In Part I we consider the cross-sectional sampling of human tumors via RNA-sequencing, and devise computational pipelines for detecting oncogenic gene fusions and oncovirus infections. Genomic translocation and oncovirus infection can each be a highly penetrant alteration in a tumor's evolutionary history, with famous examples of both populating the cancer biology literature. In order to exert a transforming influence over the host cell, gene fusions and viral genetic programs need to be expressed and thus can be detected via whole transcriptome sequencing of a malignant cell population. We describe our approaches to predicting oncogenic gene fusions (Chapter 2) and quantifying host-viral interactions (Chapter 3) in large panels of human tumor tissue. The alterations that we characterize prompt the larger question of how the genetics of tumors and viruses might vary in time, leading us to the study of serially sampled populations.

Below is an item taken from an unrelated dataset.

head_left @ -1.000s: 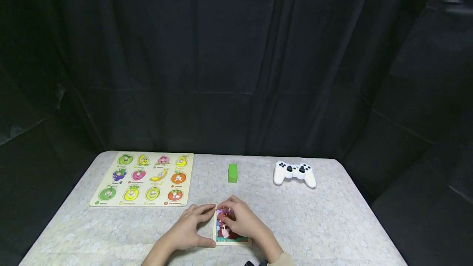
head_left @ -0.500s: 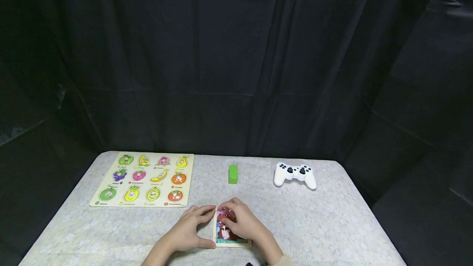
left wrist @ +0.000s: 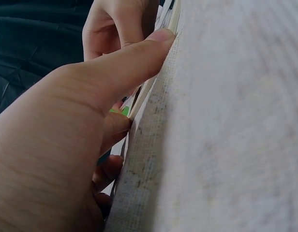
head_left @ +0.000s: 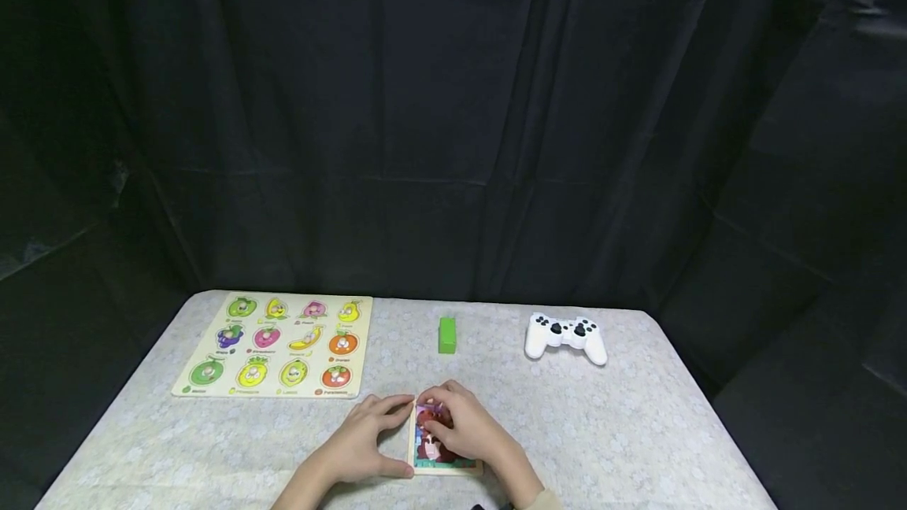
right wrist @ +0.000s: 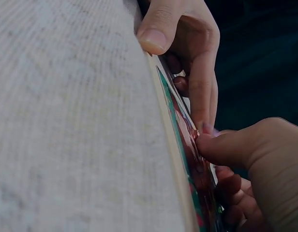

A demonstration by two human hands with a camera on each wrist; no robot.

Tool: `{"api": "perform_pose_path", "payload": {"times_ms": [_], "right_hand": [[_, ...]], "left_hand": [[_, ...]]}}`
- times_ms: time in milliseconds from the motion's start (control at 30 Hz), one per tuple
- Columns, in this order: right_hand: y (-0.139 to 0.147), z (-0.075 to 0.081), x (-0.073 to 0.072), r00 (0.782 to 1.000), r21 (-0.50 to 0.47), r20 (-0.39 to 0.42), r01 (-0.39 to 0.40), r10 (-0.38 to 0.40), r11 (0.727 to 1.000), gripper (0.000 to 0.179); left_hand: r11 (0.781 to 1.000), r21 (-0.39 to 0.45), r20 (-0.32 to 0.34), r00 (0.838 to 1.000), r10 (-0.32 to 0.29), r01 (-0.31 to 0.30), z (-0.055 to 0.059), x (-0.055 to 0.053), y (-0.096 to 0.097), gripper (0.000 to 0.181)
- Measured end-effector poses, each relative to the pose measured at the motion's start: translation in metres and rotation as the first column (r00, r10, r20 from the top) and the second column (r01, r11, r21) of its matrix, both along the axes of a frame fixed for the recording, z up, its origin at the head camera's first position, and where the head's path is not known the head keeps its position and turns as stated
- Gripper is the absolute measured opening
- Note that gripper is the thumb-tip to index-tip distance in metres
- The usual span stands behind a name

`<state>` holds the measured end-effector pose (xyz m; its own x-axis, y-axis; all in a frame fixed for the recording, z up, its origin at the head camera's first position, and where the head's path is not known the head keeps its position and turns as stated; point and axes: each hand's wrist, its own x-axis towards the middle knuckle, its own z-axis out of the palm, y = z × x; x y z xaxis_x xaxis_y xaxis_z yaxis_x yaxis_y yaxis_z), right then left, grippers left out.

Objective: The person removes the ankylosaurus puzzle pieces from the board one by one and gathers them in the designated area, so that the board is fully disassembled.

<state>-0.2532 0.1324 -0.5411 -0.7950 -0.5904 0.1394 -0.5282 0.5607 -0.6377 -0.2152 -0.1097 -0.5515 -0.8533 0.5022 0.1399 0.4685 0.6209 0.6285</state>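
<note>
A small wooden picture puzzle [head_left: 435, 451] with a brown animal on it lies flat at the table's front middle, in a pale frame. My left hand [head_left: 357, 441] holds the frame's left side, index fingertip at its far corner and thumb [left wrist: 161, 36] at its near corner. Over the upper right of the picture is my right hand [head_left: 464, 425]. Its thumb [right wrist: 212, 147] and index finger pinch at the picture's upper part, where a bit of purple shows between them; the piece there is mostly hidden by the fingers.
A wooden fruit puzzle board [head_left: 279, 396] with knobbed pieces lies at the back left. A green block [head_left: 447, 335] is behind the hands, and a white game controller [head_left: 565, 337] at the back right. A black curtain [head_left: 453, 140] hangs behind the patterned tablecloth [head_left: 623, 431].
Both hands keep their places on the puzzle, with hardly any finger movement. The whole head view has shifted by a few pixels.
</note>
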Motion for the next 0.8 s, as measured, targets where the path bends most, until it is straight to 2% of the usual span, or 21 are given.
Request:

In Part II we consider longitudinal sampling of a clonally evolving population. Phylogenetic trees are the standard representation of a clonal process, an evolutionary picture as old as Darwin's voyages on the Beagle. Chapter 4 first reviews phylogenetic inference and then introduces a certain phylogenetic tree space that forms the starting point of our work on the topic. Specifically, Chapter 4 describes the construction of our projective tree space along with an explicit implementation for visualizing point clouds of rescaled trees. The Chapter finishes by defining a method for stable dimensionality reduction of large phylogenies, which is useful for analyzing long genomic time series. In Chapter 5 we consider medically relevant instances of clonal evolution and the longitudinal genetic data sets to which they give rise. We analyze data from (i) the sequencing of cancers along their therapeutic course, (ii) the passaging of a xenografted tumor through a mouse model, and (iii) the seasonal surveillance of H3N2 influenza's hemagglutinin segment. A novel approach to predicting influenza vaccine effectiveness is demonstrated using statistics of point clouds in tree spaces.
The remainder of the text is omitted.